WHAT YOU HAVE TO DO:
In the entries below, find each line bearing the string "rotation" and copy it.

START EXTRACTED DATA

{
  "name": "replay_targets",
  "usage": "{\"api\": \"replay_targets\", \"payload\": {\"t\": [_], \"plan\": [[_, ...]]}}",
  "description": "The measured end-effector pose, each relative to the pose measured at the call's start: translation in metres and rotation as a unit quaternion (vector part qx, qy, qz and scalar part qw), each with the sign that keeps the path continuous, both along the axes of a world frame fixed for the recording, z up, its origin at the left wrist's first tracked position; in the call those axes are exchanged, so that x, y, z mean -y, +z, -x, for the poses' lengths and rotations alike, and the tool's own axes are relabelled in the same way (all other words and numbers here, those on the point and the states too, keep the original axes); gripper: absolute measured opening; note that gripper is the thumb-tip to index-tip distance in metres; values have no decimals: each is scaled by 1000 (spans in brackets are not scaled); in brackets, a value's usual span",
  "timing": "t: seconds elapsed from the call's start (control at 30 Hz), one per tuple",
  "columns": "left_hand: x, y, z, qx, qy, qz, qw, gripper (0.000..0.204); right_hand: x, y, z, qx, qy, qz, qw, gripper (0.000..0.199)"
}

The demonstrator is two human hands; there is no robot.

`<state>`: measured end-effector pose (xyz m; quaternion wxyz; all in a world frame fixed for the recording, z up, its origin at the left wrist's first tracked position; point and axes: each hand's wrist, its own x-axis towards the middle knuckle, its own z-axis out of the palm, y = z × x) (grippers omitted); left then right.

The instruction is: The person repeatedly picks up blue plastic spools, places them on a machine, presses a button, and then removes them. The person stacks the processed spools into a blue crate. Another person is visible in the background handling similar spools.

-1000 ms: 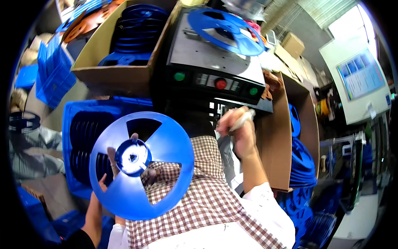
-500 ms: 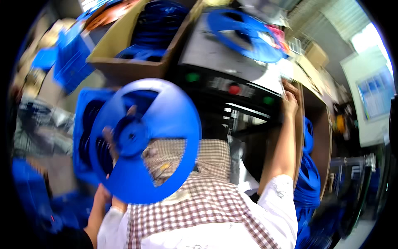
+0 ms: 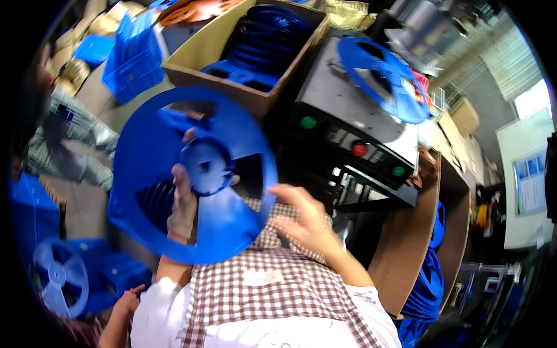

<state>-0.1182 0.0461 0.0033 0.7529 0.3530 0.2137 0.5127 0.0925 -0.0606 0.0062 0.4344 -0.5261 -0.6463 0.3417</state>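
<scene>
A grey machine (image 3: 348, 110) carries a blue reel (image 3: 380, 78) flat on its top; an open cardboard box (image 3: 243, 95) of reels stands just left of the machine.

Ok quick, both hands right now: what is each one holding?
Left hand: shut on the blue reel, fingers at its hub.
Right hand: fingers open, touching the reel's rim.

garment: checked apron (image 3: 272, 290) in brown and white, worn over the front. beneath it a white short-sleeved shirt (image 3: 162, 307), sleeves ending above the elbow. forearms uncovered. both hands bare: left hand (image 3: 183, 206), right hand (image 3: 304, 223). no gloves.
</scene>
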Motion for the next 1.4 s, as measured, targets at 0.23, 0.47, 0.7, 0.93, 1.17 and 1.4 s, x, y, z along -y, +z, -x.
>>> {"api": "replay_targets", "payload": {"t": [0.23,0.47,0.7,0.93,1.17,1.4], "plan": [[18,-46,20,-184,31,-135,973,89,-30,-25,51,28,95,-16,995,76],[31,-52,18,-67,-85,17,994,86,-30,-44,61,38,71,-21,997,97],[26,-57,20,57,-222,161,960,83,-40,-10,26,285,152,-25,946,74],[26,-76,2,94,-334,225,911,79,-81,89,-136,349,-188,-54,916,13],[31,-46,16,82,-185,216,955,73,-144,64,-310,493,-412,64,764,76],[31,-35,10,61,-118,178,975,68,-155,52,-314,455,-397,56,796,90]]}}
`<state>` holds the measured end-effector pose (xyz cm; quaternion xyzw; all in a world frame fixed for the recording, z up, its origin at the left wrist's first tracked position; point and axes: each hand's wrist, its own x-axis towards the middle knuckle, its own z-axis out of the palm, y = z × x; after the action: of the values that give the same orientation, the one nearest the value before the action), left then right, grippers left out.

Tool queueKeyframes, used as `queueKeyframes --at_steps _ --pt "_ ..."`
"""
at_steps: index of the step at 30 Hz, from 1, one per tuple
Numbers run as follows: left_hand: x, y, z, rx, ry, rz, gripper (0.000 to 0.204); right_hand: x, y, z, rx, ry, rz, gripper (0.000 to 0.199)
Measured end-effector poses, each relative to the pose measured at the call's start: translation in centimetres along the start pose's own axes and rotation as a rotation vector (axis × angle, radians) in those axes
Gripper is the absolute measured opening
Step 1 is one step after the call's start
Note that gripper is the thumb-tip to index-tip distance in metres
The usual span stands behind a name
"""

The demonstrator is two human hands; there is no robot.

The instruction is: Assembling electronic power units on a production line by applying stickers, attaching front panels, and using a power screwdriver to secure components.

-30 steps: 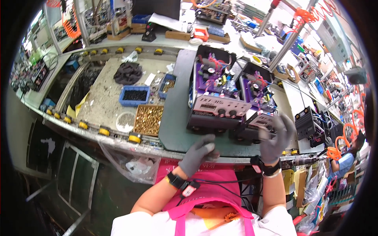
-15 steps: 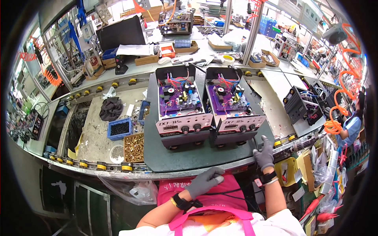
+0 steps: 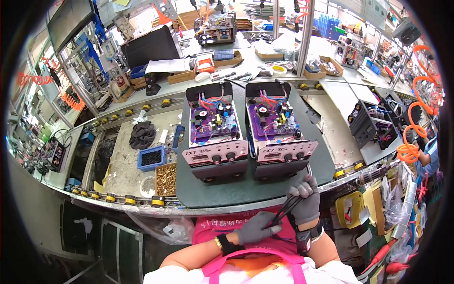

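The counter (image 3: 120, 162) ran across in front of me, and on it lay a broad green board (image 3: 213, 195). On that board stood a left unit (image 3: 210, 158) and, just beside it, a right unit (image 3: 280, 155), both open-topped, their purple circuit boards (image 3: 212, 124) bared. A yellow bin (image 3: 340, 217) sat off to my right, beyond the counter's front edge. I had my gloved right hand (image 3: 305, 199) raised near that edge, its fingers curled around black cables (image 3: 287, 205); my left hand (image 3: 258, 227), lower, had its fingers closed on those looped cables too.
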<state>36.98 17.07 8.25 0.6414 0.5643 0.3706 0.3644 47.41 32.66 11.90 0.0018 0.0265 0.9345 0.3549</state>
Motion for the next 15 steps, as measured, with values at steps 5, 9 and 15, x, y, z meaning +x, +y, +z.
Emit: queueKeyframes --at_steps 5,9,15 --pt "-4.4 7.6 -9.4 0.047 -0.117 -0.264 0.041 -0.7 1.2 0.1 -0.083 0.044 0.097 0.028" --pt "-3.2 13.4 -17.8 1.107 -0.104 -0.099 0.021 -1.1 0.9 -0.9 -0.442 0.086 0.367 0.022" --pt "8.2 13.5 -25.2 1.457 -0.05 0.481 0.019 0.4 4.3 -2.7 -0.294 0.008 0.161 0.023"
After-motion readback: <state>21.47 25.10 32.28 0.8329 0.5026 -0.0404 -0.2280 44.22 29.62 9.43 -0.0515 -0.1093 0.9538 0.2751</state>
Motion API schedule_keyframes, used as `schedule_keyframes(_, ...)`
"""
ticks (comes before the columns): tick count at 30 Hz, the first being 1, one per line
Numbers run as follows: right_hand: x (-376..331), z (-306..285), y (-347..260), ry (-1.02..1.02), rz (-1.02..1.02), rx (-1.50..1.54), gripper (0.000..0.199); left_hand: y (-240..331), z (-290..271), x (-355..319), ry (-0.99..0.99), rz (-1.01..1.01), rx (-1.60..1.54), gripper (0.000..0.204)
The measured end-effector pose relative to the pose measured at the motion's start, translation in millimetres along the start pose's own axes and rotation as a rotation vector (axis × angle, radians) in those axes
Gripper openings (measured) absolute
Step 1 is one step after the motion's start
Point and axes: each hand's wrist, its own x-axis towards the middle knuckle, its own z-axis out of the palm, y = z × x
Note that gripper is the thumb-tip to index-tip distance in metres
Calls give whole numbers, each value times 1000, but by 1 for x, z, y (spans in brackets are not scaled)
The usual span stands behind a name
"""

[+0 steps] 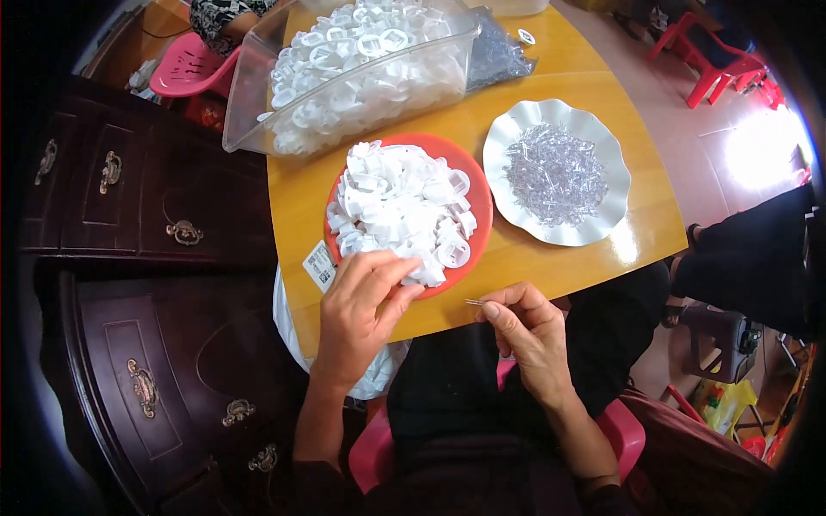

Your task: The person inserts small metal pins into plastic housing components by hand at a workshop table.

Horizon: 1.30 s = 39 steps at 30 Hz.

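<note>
A heap of white plastic parts (400, 202), some with round rings, fills a red plate (482, 193). My left hand (354, 297) is at the plate's near edge, thumb and fingers curled round a white part at the front of the heap; the fingers partly cover it. Just right of that, beyond the table's near edge, my right hand (529, 331) pinches a thin metallic pin (474, 302) between thumb and forefinger, its tips pointing left. Many thin, shiny, clear-looking pins (557, 176) lie in a white plate with a wavy rim (501, 142), right of the red one.
A clear plastic bin (245, 129) of similar white parts stands at the far left of the yellow table (637, 129). Beside it lies a bag of dark grey pieces (499, 52). A label (319, 265) is by the red plate. Dark drawers (129, 344) flank the left; another person sits beyond.
</note>
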Motion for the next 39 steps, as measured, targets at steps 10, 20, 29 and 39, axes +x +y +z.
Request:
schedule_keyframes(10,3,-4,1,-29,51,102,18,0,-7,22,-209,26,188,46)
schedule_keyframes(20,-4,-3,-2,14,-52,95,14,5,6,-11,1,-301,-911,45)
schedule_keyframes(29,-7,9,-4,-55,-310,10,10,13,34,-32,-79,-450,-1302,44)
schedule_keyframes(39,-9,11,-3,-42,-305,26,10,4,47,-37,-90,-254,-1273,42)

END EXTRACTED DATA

THE COMPLETED TASK:
  "description": "The measured end-effector pose, each relative to the pose measured at the call's start: translation in metres and rotation as a unit quaternion (vector part qx, qy, qz and scalar part qw), each with the sign that keeps the path continuous, both along the axes of a world frame fixed for the recording, z up, its origin at the left wrist's first tracked position; in the call those axes are exchanged, so that x, y, z mean -y, +z, -x, for the poses' lengths and rotations alike, and the tool's own axes are relabelled in the same way (all other words and numbers here, those on the point and the states too, keep the original axes); gripper: absolute measured opening; note that gripper is the thumb-tip to index-tip distance in metres; values have no decimals: each is scaled by 1000 (spans in brackets are not scaled); in brackets, a value's usual span",
Measured end-effector poses, each relative to the pose measured at the call's start: translation in centimetres along the start pose's own axes and rotation as a rotation vector (axis × angle, radians) in those axes
The measured end-effector pose relative to the pose measured at the motion's start, translation in millimetres along the start pose's own axes and rotation as a rotation vector (axis × angle, radians) in those axes

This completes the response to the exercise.